All’inizio di questo secondo capitolo, il classico super cattivo irrompe nella scena ponendo una domanda: E questa la chiamate arte?”. È un gigantesco avvoltoio, disegnato in stile rinascimentale e ripreso mentre devasta le gallerie concentriche del Museo Guggenheim di New York, disegnato da Frank Lloyd Wright. Mentre Spider-Gwen cerca di fermarlo, gli chiede da dove provenga: viene effettivamente dal Rinascimento, e la sua forma di uccello rapace la deriva da una serie di invenzioni che si è applicato addosso, come un novello Leonardo da Vinci.

Ali e artigli, ma anche balestre compaiono nella figura tratteggiata a matita che in tono sprezzante vola per il palazzo criticando l’arte contemporanea. Mentre cerca di fuggire e tornare nel proprio universo, il folle uccello-Da Vinci decapita un Balloon Dog nella versione magenta di Jeff Koons (poi ringraziato nei titoli di coda) e crea un colossale schianto del soffitto di vetro che fa crollare un elicottero a pochi centimetri da terra, creando un quadretto che fa scappare a un visitatore: “Credo sia un Banksy”.

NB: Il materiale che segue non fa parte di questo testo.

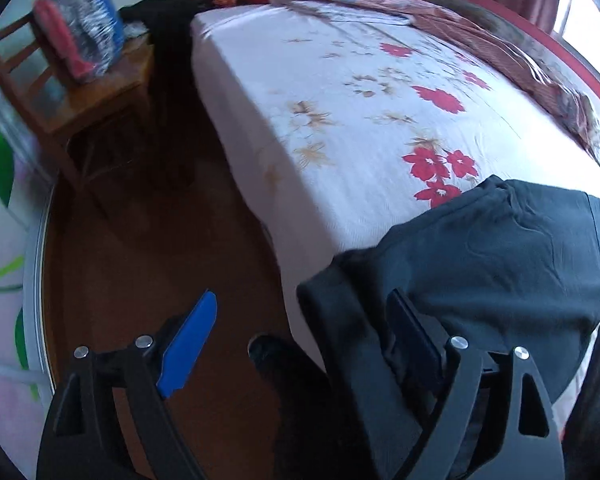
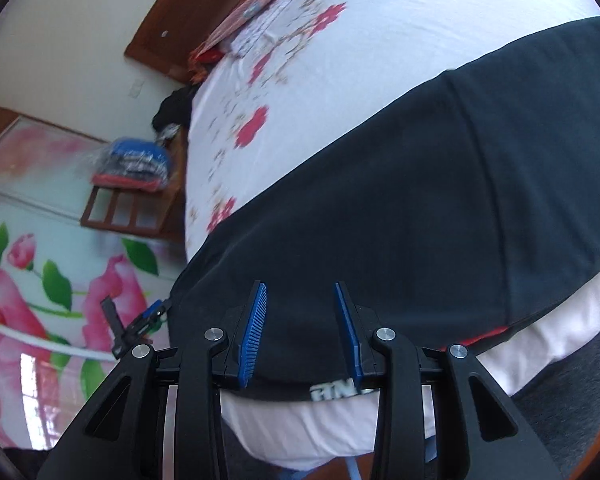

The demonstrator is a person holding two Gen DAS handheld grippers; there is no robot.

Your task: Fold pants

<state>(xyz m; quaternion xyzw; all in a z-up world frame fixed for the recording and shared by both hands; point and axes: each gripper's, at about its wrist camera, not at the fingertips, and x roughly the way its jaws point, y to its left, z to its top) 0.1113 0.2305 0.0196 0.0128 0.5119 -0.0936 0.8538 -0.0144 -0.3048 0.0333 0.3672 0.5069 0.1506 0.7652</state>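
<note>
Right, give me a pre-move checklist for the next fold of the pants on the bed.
1. Pants on the bed: ok, spread along the near edge.
2. All cloth on the mattress: not ok, one end of the pants droops over the bed's edge in the left wrist view.
3. Left gripper free: ok, jaws wide apart, one blue pad over the floor, the other finger at the drooping cloth, nothing pinched.
4. Right gripper free: ok, jaws apart over the dark cloth, pads not pressing it.
5. Cloth flat: cannot tell, frames are blurred.
6. Chair with bagged clothes clear of the path: ok, it stands apart beside the bed.
</note>
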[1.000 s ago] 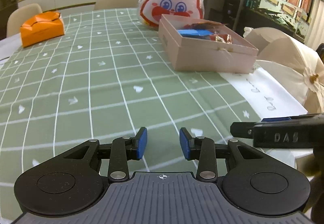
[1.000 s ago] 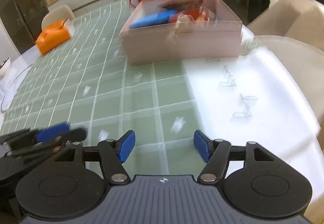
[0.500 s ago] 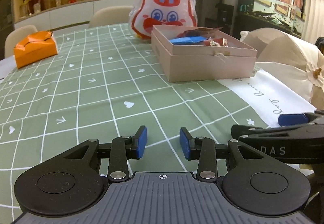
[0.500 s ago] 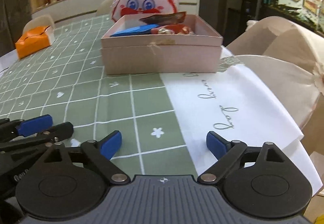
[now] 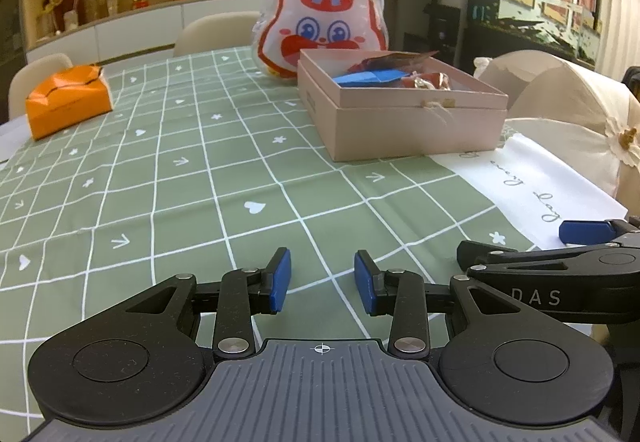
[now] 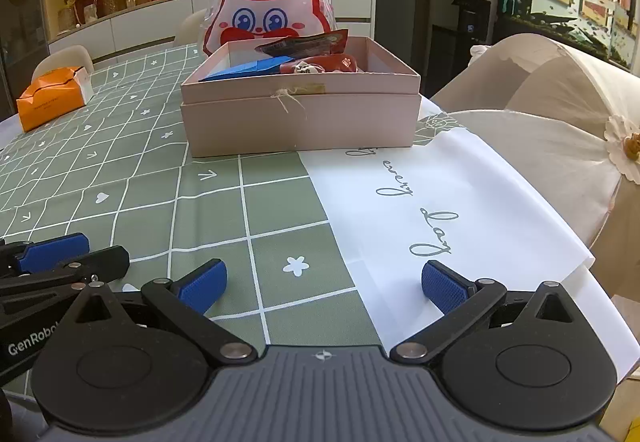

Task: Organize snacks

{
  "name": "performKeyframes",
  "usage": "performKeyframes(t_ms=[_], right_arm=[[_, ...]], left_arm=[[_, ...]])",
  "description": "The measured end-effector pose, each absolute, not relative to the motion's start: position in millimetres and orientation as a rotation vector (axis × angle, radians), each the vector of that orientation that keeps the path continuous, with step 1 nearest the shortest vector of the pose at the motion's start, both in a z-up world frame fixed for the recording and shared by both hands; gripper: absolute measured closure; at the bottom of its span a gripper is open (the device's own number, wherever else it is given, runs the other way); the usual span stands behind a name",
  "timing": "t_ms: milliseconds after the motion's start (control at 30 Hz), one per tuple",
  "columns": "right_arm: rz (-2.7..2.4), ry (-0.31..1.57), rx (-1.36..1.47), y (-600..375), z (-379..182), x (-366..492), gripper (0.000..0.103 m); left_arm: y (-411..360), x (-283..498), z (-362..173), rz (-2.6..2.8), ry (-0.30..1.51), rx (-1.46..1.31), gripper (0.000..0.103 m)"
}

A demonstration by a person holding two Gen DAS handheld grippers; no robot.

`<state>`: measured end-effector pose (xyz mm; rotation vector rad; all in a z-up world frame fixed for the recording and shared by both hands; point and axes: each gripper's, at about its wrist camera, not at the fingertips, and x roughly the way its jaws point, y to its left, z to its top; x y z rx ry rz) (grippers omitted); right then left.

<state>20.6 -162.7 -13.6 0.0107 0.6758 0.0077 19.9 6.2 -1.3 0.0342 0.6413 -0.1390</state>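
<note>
The right gripper hovers low over the table edge nearest the camera, well short of the pink box; its jaws have just been opening and now stand spread wide with nothing between them, only tablecloth below. The left gripper sits just beside it, also on the near side of the pink box, its blue pads a narrow gap apart and empty.

The green checked tablecloth runs under the pink box and out past it toward the far chairs. A white cloth with grey script lies just in front of the pink box and to its right, its edge reaching the box's front right corner. A cream chair back with a flower ornament stands right of the pink box, off the table.

Right behind the pink box, seeming to touch its far wall, stands a puffy bag printed with a red and white rabbit face. An orange packet lies well to the left of the pink box.

Inside the open pink box lie the snacks: a blue wrapper, a dark foil packet leaning above the rim, and a red one.
</note>
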Motion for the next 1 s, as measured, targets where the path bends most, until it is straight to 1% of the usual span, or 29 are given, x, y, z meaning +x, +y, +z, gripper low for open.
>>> performKeyframes(t_ms=[1000], right_arm=[[0.007,0.676,0.012,-162.8,-13.4,20.3,0.0]], left_arm=[[8.9,19.7,-1.1,-0.147,0.642,0.008,0.064]])
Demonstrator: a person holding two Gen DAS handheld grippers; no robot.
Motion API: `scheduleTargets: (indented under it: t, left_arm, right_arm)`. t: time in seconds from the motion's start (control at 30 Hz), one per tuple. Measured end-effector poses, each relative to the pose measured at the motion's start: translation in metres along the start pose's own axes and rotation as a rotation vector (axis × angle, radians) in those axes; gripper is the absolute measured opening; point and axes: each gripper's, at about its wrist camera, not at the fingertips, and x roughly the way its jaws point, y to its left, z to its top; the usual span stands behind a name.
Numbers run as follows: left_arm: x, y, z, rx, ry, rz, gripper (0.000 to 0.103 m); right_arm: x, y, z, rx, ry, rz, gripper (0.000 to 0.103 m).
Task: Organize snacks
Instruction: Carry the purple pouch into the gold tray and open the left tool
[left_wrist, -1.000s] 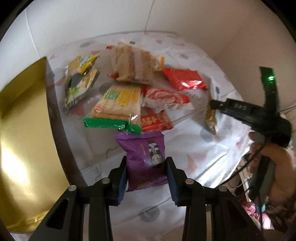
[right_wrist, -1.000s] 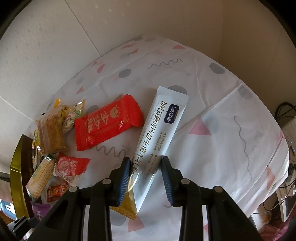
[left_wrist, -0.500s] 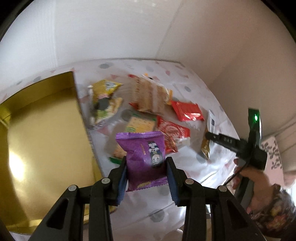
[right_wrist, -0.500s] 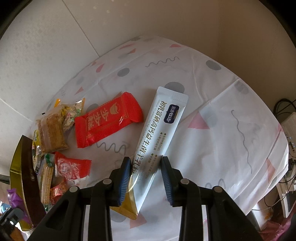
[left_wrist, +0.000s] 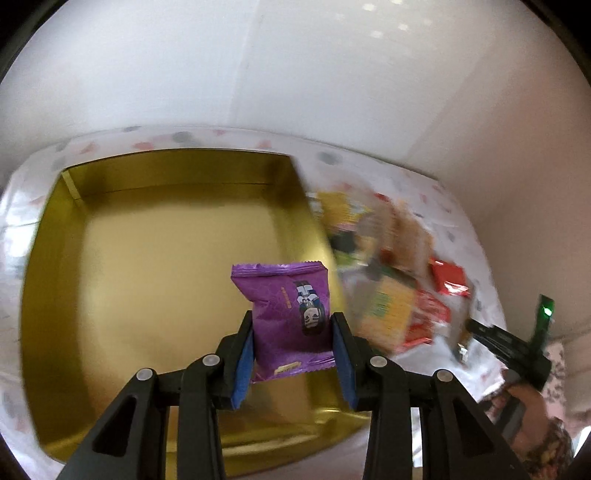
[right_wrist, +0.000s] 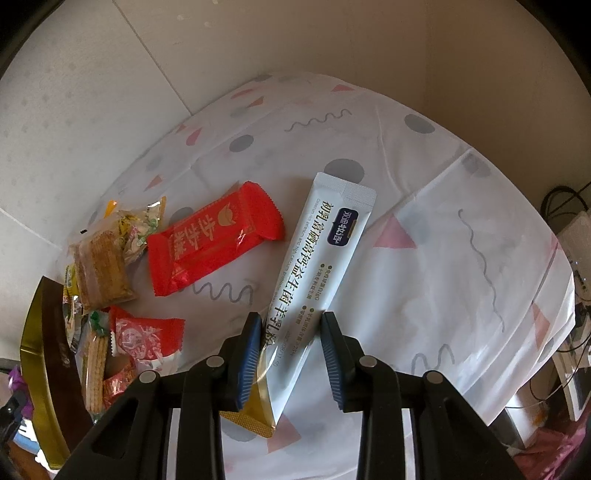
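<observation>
My left gripper is shut on a purple snack packet and holds it upright above the right half of an open gold tin. The rest of the snack pile lies blurred on the cloth to the tin's right. My right gripper points down at the table, shut on the lower part of a long white sachet that lies flat. Left of the sachet lie a red packet, a wafer packet and a red-and-white candy packet.
A white cloth with grey dots and pink triangles covers the table, and walls close in behind it. The tin's gold rim stands at the far left of the pile. Cables and a white device sit past the table's right edge.
My left gripper has swung left with the purple packet, from above the snack pile to above the gold tin. The right gripper has stayed on the white sachet.
</observation>
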Motion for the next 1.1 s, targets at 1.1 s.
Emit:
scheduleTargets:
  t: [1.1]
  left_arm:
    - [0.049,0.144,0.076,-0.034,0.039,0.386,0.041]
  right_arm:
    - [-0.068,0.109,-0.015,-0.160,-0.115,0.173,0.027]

Questi sono solo alcuni tra i millemila elementi visivi che compongono e si confondono nel tessuto di Spider-Man: Across the Spider-Verse, un film che andrebbe rivisto tante e tante volte per comprendere l’accuratezza dei dettagli, la fotografia, i cambi di colore, di contrasto, di saturazione a ritmo in base allo stato d’animo dei personaggi. Nonostante il rischio di un caos totale di immagini tra lo sballottamento negli universi, tutto è giostrato a regola d’arte. Una vera e propria opera d’arte che ci costringerà molto probabilmente a ripensare il concetto stesso di film d’animazione mainstream.